[About this task] In the records below, find the line with "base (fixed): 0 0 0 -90" and the line with "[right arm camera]"; return exactly those lines and every line between them.

[Record set]
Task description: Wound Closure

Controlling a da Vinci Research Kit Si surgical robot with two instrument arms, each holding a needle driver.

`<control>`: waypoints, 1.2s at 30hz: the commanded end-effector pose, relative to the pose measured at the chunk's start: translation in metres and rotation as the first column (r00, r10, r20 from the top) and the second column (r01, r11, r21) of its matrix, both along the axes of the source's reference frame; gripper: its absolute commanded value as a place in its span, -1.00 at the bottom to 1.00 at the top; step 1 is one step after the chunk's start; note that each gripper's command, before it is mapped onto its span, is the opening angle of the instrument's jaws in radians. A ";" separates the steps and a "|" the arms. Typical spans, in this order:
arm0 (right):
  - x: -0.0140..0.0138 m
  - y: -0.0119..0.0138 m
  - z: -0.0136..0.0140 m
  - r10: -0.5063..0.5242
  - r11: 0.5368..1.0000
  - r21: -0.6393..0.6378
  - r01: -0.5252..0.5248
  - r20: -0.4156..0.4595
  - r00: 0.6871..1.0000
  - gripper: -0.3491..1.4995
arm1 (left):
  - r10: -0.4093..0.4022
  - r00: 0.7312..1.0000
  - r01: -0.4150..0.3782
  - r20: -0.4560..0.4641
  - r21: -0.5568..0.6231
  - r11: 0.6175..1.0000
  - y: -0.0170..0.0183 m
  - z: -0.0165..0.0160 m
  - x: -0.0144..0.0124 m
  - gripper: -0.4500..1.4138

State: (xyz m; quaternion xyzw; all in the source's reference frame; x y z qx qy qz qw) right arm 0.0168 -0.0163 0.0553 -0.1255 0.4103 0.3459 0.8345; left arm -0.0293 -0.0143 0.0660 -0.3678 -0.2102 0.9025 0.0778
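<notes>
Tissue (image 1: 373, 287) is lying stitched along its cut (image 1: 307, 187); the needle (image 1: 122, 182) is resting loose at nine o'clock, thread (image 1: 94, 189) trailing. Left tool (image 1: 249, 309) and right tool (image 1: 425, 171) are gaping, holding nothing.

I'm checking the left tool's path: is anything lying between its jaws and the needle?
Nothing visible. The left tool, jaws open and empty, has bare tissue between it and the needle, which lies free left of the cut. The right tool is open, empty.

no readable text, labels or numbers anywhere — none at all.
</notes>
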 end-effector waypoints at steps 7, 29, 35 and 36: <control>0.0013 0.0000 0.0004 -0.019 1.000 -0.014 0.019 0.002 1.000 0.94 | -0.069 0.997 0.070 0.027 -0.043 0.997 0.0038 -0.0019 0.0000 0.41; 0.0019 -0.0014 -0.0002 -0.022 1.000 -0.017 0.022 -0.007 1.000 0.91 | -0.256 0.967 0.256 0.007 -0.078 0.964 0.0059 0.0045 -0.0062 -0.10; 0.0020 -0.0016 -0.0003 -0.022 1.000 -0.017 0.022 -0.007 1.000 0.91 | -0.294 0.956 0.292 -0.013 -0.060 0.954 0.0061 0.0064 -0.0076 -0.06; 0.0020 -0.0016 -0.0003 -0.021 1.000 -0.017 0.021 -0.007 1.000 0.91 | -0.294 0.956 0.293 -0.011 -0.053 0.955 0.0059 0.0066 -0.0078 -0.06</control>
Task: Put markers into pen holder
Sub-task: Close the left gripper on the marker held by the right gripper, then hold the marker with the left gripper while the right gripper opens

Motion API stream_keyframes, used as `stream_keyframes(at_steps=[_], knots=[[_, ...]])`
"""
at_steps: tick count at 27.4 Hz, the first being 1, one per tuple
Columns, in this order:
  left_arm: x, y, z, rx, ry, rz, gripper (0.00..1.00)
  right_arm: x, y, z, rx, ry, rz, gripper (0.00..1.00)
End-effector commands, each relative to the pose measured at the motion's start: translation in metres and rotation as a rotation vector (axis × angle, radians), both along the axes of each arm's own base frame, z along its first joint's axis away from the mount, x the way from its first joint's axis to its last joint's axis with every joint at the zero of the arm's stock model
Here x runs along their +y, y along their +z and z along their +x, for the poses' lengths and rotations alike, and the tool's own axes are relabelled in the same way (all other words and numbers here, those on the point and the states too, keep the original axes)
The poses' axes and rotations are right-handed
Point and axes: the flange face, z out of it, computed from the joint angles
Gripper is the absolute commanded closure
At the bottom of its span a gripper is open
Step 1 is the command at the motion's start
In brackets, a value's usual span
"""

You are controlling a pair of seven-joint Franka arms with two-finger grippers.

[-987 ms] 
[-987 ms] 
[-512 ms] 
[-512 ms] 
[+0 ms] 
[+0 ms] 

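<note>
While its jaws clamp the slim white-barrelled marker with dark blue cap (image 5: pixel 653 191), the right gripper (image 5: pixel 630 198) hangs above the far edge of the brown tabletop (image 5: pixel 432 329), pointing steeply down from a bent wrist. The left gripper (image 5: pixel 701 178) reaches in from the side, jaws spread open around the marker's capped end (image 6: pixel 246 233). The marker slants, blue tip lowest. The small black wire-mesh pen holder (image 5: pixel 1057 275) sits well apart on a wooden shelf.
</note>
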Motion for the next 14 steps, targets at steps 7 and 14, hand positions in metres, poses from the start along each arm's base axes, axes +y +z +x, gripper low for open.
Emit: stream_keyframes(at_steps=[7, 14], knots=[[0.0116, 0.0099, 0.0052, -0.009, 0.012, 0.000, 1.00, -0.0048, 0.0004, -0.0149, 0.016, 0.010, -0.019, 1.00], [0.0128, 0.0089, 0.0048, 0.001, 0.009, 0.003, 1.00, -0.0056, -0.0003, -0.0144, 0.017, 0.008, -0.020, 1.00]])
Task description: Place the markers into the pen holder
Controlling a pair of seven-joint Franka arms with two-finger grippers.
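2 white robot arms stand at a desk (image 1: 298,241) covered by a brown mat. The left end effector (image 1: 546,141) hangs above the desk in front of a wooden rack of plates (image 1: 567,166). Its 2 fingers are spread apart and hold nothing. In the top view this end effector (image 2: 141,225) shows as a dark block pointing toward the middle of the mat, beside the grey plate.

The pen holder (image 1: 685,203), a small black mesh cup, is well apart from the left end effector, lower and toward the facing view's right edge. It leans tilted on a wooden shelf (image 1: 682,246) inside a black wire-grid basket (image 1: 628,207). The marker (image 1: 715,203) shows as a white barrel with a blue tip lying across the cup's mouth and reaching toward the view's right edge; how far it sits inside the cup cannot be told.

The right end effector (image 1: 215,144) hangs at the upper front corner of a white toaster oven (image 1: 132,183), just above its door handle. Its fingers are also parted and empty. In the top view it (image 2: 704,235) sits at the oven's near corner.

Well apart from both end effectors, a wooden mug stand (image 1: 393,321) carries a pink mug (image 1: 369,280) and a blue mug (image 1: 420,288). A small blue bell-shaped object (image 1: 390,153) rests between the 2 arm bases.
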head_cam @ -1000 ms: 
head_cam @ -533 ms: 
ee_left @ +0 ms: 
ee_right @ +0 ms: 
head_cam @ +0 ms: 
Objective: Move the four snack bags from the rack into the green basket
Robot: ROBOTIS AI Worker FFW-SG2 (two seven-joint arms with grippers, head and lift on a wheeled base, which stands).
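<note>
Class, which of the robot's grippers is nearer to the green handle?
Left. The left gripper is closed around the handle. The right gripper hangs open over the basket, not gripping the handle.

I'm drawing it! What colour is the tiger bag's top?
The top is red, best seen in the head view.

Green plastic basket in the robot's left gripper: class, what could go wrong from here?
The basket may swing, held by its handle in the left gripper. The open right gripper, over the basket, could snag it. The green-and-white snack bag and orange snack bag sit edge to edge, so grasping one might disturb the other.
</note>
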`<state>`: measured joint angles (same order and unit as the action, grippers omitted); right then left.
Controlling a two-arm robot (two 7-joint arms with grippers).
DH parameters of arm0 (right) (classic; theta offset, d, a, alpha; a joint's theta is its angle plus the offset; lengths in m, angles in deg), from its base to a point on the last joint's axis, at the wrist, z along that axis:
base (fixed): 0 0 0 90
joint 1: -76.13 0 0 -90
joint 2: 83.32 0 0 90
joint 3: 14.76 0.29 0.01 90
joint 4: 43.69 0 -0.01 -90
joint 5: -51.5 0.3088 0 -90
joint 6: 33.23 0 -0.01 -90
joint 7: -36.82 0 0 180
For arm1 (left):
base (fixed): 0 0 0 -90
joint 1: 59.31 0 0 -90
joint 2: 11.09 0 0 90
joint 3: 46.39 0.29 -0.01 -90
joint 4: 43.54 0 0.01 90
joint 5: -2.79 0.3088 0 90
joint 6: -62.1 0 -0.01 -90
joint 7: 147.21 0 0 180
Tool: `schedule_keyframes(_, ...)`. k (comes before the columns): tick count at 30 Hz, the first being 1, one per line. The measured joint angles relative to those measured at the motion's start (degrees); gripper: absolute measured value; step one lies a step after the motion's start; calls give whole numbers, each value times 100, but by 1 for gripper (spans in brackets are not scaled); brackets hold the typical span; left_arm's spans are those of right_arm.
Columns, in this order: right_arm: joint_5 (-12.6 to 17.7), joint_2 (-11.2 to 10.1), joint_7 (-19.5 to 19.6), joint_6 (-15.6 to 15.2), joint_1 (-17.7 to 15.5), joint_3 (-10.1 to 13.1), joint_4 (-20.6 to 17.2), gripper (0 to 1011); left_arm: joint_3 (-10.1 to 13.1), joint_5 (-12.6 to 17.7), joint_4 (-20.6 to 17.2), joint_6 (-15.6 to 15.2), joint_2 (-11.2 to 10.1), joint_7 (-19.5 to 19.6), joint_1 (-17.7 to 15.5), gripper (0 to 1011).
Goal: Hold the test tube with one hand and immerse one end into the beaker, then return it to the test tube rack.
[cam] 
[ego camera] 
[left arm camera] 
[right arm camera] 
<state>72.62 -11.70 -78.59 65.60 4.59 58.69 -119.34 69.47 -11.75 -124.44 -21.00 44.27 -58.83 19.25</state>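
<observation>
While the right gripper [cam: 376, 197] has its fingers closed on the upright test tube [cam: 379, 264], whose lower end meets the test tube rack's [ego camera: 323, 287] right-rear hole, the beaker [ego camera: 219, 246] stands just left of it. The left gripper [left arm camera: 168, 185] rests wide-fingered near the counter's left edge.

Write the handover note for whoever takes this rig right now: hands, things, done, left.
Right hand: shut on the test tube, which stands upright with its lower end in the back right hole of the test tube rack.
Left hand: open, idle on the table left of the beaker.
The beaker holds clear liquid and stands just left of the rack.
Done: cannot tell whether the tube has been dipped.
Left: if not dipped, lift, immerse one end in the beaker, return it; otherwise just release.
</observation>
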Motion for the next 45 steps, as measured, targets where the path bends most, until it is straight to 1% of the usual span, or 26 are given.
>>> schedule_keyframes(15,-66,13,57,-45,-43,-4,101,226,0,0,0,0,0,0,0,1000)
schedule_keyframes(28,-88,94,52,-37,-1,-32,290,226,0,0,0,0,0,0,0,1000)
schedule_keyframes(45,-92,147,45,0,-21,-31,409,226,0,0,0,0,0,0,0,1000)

[Solution to the exercise]
base (fixed): 0 0 0 -90
joint 1: 59.31 0 0 -90
joint 2: 11.09 0 0 90
joint 3: 46.39 0.29 -0.01 -90
joint 4: 43.54 0 0.01 90
joint 5: -2.79 0.3088 0 90
joint 6: -62.1 0 -0.01 -90
joint 7: 147.21 0 0 180
Tool: `schedule_keyframes(_, ...)`. k (comes before the columns): tick count at 30 Hz, the first being 1, one per line. The measured joint angles relative to those measured at the motion's start (degrees); gripper: absolute measured value; step one lies a step after the motion's start; calls give whole numbers, each value times 100, but by 1 for gripper (spans in brackets are not scaled); brackets hold the typical span; left_arm's spans are those of right_arm.
Columns, in this order: right_arm: joint_5 (-12.6 to 17.7), joint_2 (-11.2 to 10.1), joint_7 (-19.5 to 19.6), joint_6 (-15.6 to 15.2), joint_1 (-17.7 to 15.5), joint_3 (-10.1 to 13.1), joint_4 (-20.6 to 17.2), gripper (0 to 1011); left_arm: joint_3 (-10.1 to 13.1), joint_5 (-12.6 to 17.7), joint_4 (-20.6 to 17.2), joint_6 (-15.6 to 15.2), joint_2 (-11.2 to 10.1), joint_7 (-19.5 to 19.6), joint_1 (-17.7 to 15.5), gripper (0 to 1011).
Goal: Hold the test tube with one hand and immerse one end into the beaker, then return it to the test tube rack.
[cam] 
[ego camera] 
[left arm camera] 
[right arm camera] 

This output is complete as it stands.